Meet at the park instead

GreenBanana445 · 10/06/2024 15:33

Hmm yes I completely understand the desire to make friends via play dates. Going out is a good idea but if you want to stay in perhaps you could set expectations ahead of time. You can warn the other parent it will only be until X time as your son can get overwhelmed. You could also plan activities to do together (eg help them bake cakes etc) so there’s more parent interaction?

minipie · 10/06/2024 15:36

Are the playdates always after nursery? If so then perhaps he is tired and overwhelmed - it might work better to try weekend playdates or in the holidays.

Also agree with meet at the park instead. My child was SO much better at interacting when it wasn’t in her home, with her stuff.

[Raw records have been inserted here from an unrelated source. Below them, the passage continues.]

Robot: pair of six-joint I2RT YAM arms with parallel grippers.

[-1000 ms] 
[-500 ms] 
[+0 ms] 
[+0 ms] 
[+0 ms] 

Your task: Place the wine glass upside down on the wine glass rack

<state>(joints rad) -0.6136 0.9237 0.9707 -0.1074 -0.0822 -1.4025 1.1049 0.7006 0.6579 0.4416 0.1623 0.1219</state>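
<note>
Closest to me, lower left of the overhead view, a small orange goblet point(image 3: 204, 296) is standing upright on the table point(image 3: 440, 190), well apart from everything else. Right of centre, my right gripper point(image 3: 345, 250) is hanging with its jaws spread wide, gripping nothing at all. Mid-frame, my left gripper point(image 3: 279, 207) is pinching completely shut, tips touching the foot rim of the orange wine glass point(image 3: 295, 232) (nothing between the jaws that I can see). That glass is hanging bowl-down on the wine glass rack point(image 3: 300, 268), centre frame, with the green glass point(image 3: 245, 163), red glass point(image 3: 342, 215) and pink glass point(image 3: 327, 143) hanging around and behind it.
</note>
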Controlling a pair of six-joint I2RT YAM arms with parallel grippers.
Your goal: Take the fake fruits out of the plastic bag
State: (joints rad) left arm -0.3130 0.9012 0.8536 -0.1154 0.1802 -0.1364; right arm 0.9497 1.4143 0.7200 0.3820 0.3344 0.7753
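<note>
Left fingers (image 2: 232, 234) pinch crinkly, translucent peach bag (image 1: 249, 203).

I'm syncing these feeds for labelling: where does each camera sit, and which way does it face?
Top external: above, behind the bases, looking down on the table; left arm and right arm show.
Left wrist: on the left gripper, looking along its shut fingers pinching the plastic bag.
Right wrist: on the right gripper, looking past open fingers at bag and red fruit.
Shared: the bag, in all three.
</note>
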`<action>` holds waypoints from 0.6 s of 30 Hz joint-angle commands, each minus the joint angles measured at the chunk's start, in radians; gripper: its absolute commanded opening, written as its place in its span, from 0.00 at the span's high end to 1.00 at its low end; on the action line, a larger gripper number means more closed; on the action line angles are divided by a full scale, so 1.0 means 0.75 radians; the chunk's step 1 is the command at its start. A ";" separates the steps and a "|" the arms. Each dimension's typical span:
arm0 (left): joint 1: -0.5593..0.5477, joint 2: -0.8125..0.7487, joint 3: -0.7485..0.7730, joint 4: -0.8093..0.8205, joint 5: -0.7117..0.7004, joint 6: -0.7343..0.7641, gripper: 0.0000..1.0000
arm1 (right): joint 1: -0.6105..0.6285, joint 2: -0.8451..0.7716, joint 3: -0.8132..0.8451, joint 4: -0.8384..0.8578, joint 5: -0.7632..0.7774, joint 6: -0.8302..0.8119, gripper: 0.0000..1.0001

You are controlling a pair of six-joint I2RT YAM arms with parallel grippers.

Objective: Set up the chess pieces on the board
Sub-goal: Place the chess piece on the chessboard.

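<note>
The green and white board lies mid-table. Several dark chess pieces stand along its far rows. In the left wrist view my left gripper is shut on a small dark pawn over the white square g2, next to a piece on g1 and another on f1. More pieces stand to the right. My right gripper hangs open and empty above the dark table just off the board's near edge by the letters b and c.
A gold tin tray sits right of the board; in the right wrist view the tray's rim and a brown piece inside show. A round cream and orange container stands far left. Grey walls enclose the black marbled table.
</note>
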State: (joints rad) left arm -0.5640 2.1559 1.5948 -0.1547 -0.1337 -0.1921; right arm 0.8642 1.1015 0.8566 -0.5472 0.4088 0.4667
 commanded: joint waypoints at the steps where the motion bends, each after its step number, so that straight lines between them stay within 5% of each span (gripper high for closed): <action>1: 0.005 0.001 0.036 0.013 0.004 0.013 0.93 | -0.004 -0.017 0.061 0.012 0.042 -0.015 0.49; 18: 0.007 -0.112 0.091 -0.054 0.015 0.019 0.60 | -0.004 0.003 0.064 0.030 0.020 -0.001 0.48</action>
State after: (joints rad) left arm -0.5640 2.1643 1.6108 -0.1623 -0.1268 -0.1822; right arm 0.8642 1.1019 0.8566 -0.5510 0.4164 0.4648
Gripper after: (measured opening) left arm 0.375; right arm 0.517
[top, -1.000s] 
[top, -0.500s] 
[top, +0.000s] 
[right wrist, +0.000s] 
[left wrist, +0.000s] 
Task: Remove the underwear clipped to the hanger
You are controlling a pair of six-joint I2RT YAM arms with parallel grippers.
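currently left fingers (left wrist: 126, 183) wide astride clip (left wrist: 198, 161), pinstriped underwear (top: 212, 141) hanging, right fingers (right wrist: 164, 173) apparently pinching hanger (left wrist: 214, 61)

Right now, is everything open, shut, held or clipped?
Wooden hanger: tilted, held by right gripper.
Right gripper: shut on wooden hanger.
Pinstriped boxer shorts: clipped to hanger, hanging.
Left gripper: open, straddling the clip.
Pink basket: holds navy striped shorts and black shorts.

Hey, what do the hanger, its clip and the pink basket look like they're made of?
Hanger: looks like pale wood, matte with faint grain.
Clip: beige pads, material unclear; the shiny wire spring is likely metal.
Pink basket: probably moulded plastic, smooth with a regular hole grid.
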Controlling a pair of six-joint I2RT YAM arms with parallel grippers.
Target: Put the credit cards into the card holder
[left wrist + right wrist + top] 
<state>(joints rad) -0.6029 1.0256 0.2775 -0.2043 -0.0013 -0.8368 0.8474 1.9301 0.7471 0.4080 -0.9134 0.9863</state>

Autumcolors · 10/06/2024 15:38

At this age I kept play dates very short. 1 hour. Outside if possible and not at home.
My DC also struggled with them. Although he would ask for them.
He was diagnosed with autism as a teen.
Play dates were always difficult as he would wander off and ignore the child he wanted to play with.
It was better when I provided structured play - Lego, play dough or a playground.
I really know how you feel.
The rigidity you mention I really recognize. I’m politely suggesting an autism assessment. One of the early signs I never picked up on - and neither did school - was a complete refusal to compromise on play. This lead to very lonely playtime’s at school. He was often alone as he preferred that to a compromise on what he was playing.

Yourethebeerthief · 10/06/2024 15:45

Definitely needs to be on neutral ground and not straight after nursery. He can have play dates at home when he's older if he can cope with them.